Directions for this task: Your answer must be the full listing below, repeated exactly.

Collected data:
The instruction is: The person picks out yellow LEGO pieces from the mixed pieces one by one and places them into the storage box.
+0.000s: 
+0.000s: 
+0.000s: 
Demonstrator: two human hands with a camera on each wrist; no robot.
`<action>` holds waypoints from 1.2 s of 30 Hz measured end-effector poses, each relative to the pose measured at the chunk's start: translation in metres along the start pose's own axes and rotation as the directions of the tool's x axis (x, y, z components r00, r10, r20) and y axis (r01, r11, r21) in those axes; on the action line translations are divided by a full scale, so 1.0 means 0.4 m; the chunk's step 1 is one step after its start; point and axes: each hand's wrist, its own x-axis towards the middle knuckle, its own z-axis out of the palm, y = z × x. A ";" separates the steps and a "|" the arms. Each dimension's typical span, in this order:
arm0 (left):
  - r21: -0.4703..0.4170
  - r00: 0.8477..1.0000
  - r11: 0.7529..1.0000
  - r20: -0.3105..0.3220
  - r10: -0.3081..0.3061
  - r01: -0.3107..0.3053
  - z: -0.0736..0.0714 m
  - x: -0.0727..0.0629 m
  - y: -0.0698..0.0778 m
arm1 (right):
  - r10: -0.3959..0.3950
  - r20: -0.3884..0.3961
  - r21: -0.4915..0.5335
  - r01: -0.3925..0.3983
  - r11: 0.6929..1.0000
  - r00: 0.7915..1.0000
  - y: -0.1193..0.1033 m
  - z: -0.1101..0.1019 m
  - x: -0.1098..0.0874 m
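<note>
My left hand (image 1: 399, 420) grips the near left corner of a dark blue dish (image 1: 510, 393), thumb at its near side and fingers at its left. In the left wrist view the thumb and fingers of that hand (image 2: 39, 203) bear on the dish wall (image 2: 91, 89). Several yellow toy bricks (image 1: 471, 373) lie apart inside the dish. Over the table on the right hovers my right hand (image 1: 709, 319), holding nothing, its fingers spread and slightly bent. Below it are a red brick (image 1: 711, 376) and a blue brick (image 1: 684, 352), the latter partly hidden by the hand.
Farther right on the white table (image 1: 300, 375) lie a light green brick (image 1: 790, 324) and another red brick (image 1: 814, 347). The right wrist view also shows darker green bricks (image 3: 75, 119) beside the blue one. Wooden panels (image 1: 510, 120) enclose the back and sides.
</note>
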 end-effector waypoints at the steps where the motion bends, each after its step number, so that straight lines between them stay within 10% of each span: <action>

Output below:
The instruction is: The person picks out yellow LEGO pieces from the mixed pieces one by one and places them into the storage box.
+0.000s: 
+0.000s: 
+0.000s: 
Demonstrator: two human hands with a camera on each wrist; no robot.
`<action>` holds waypoints from 1.2 s of 30 Hz measured end-effector poses, each relative to the pose measured at the chunk's start: translation in metres along the start pose's own axes and rotation as the directions of the tool's x axis (x, y, z components r00, r10, r20) and y axis (r01, r11, r21) in those axes; on the action line translations are divided by a full scale, so 1.0 means 0.4 m; the chunk's step 1 is one step after its start; point and axes: each hand's wrist, its own x-axis towards the middle knuckle, its own z-axis out of the palm, y = z × x. A ";" separates the steps and a "|" the arms. Each dimension's typical span, in this order:
arm0 (left):
  - r21: -0.4703..0.4170
  - r00: 0.8477..1.0000
  - r11: 0.7529..1.0000
  - r20: -0.3105..0.3220
  - r10: -0.3081..0.3061
  - r01: -0.3107..0.3053
  - z: -0.0736..0.0714 m
  - x: -0.0727..0.0629 m
  - y: -0.0698..0.0778 m
arm1 (right):
  - r10: -0.3959..0.3950
  - r20: -0.3884..0.3961
  - r21: -0.4915..0.5335
  - r01: -0.3925..0.3983
  - r11: 0.6929..1.0000
  - r00: 0.7915..1.0000
  - y: -0.1193..0.1033 m
  - z: -0.1101..0.1019 m
  - x: -0.1098..0.0874 m
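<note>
My left hand (image 1: 399, 420) grips the near left corner of a dark blue dish (image 1: 510, 393), thumb at its near side and fingers at its left. In the left wrist view the thumb and fingers of that hand (image 2: 39, 203) bear on the dish wall (image 2: 91, 89). Several yellow toy bricks (image 1: 471, 373) lie apart inside the dish. Over the table on the right hovers my right hand (image 1: 709, 319), holding nothing, its fingers spread and slightly bent. Below it are a red brick (image 1: 711, 376) and a blue brick (image 1: 684, 352), the latter partly hidden by the hand.
Farther right on the white table (image 1: 300, 375) lie a light green brick (image 1: 790, 324) and another red brick (image 1: 814, 347). The right wrist view also shows darker green bricks (image 3: 75, 119) beside the blue one. Wooden panels (image 1: 510, 120) enclose the back and sides.
</note>
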 end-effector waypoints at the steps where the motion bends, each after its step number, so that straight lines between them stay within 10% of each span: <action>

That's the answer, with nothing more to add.